→ To do:
Please repeat the whole listing exactly, but leave out any picture it holds.

→ Material supplied:
<<<<

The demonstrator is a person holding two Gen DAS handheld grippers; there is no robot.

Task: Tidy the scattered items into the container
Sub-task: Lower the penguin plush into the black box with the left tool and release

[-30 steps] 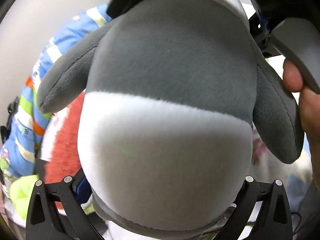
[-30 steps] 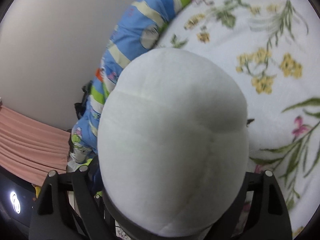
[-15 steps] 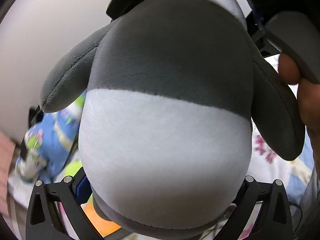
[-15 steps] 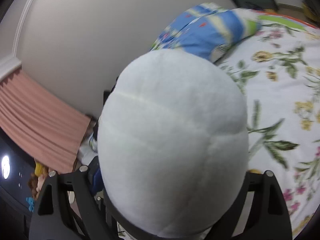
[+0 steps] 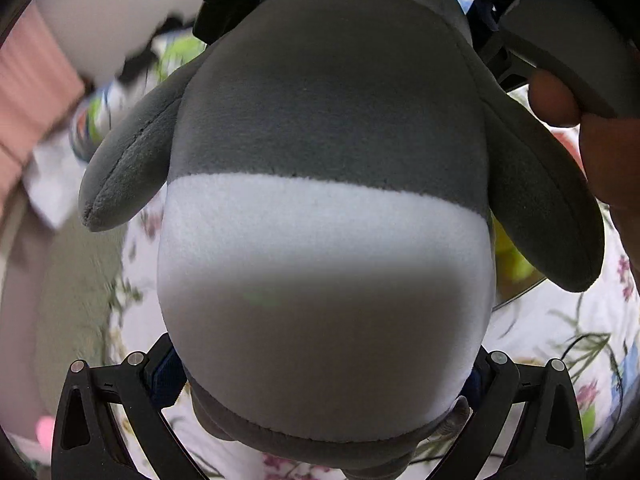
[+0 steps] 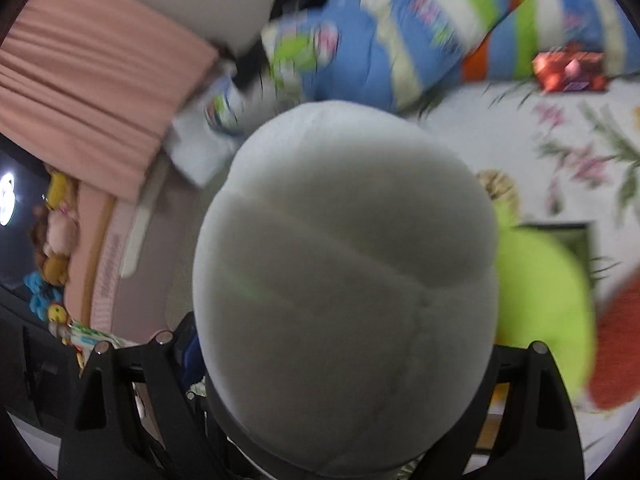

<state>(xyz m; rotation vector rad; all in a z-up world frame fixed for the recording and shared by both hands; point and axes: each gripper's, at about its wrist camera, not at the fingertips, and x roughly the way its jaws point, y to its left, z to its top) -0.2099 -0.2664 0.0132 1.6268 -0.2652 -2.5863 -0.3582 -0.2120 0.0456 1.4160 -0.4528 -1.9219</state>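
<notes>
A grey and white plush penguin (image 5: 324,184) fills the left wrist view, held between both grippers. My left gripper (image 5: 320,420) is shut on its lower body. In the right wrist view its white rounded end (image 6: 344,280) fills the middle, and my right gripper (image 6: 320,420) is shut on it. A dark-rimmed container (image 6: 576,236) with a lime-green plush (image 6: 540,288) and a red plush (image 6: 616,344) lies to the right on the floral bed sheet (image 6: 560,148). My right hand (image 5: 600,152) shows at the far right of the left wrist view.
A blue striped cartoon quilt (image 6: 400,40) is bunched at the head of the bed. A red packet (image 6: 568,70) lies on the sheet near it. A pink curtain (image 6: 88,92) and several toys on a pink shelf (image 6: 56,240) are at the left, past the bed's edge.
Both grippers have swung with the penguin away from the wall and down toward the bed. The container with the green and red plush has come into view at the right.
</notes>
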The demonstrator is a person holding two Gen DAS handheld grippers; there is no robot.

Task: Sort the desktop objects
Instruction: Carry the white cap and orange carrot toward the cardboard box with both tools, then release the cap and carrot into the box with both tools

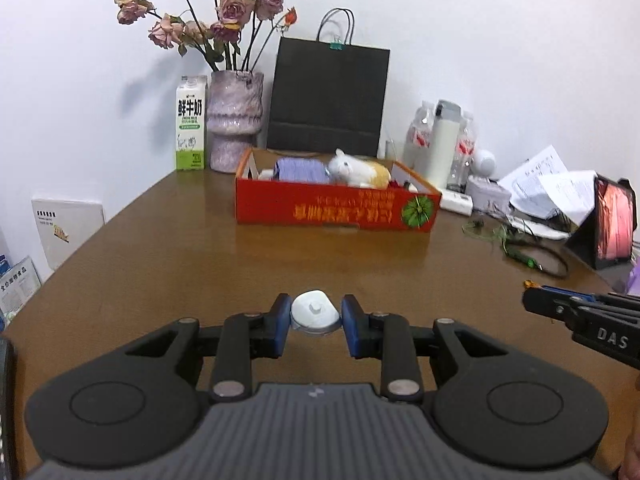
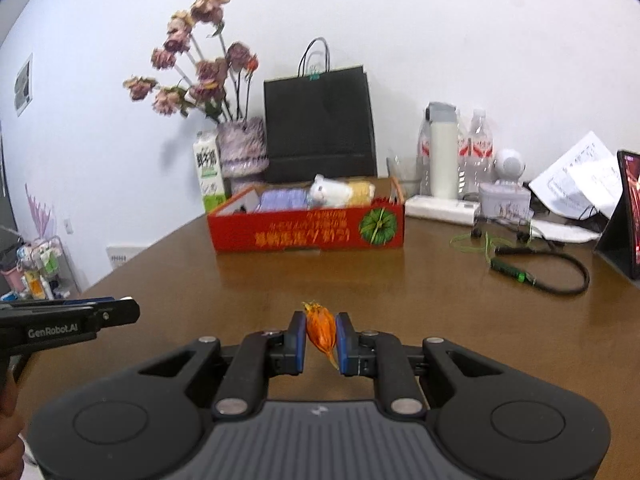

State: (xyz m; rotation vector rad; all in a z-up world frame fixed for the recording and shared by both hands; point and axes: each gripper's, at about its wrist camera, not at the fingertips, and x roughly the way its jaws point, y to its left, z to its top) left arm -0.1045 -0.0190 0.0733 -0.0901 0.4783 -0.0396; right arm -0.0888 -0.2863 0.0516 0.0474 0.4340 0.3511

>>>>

→ Response below:
The demonstrator is a person holding two Gen DAS handheld grippers; there is no robot.

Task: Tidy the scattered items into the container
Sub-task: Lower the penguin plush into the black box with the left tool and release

[-30 steps] 
[-30 steps] 
[-15 steps] 
[-15 steps] 
[+0 steps] 
[+0 steps] 

<state>(xyz m; rotation vector rad; all in a z-up world frame fixed for the recording and shared by both hands; point and axes: each gripper's, at about its wrist camera, not at the fingertips, and x roughly the way its jaws point, y to its left, z to its top) -0.2099 -0.2664 0.0132 1.6268 -0.2652 -2.5863 -0.3582 -0.2120 0.0456 1.4160 -0.4528 -1.9219</state>
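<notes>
A grey and white plush penguin (image 5: 324,184) fills the left wrist view, held between both grippers. My left gripper (image 5: 320,420) is shut on its lower body. In the right wrist view its white rounded end (image 6: 344,280) fills the middle, and my right gripper (image 6: 320,420) is shut on it. A dark-rimmed container (image 6: 576,236) with a lime-green plush (image 6: 540,288) and a red plush (image 6: 616,344) lies to the right on the floral bed sheet (image 6: 560,148). My right hand (image 5: 600,152) shows at the far right of the left wrist view.
A blue striped cartoon quilt (image 6: 400,40) is bunched at the head of the bed. A red packet (image 6: 568,70) lies on the sheet near it. A pink curtain (image 6: 88,92) and several toys on a pink shelf (image 6: 56,240) are at the left, past the bed's edge.
Both grippers have swung with the penguin away from the wall and down toward the bed. The container with the green and red plush has come into view at the right.
</notes>
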The demonstrator is a person holding two Gen DAS handheld grippers; there is no robot.

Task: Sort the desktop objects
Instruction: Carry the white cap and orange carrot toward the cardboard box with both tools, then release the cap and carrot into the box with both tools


State: (xyz m; rotation vector rad; all in a z-up world frame fixed for the recording and shared by both hands; point and axes: each gripper's, at about its wrist camera, not at the fingertips, and x roughly the way its jaws point, y to its left, z to its top) left arm -0.1045 -0.0190 0.0733 -0.0901 0.4783 -0.0396; right arm -0.0888 -0.2863 0.0516 0.0474 0.4340 0.3511

No part of the answer remains open.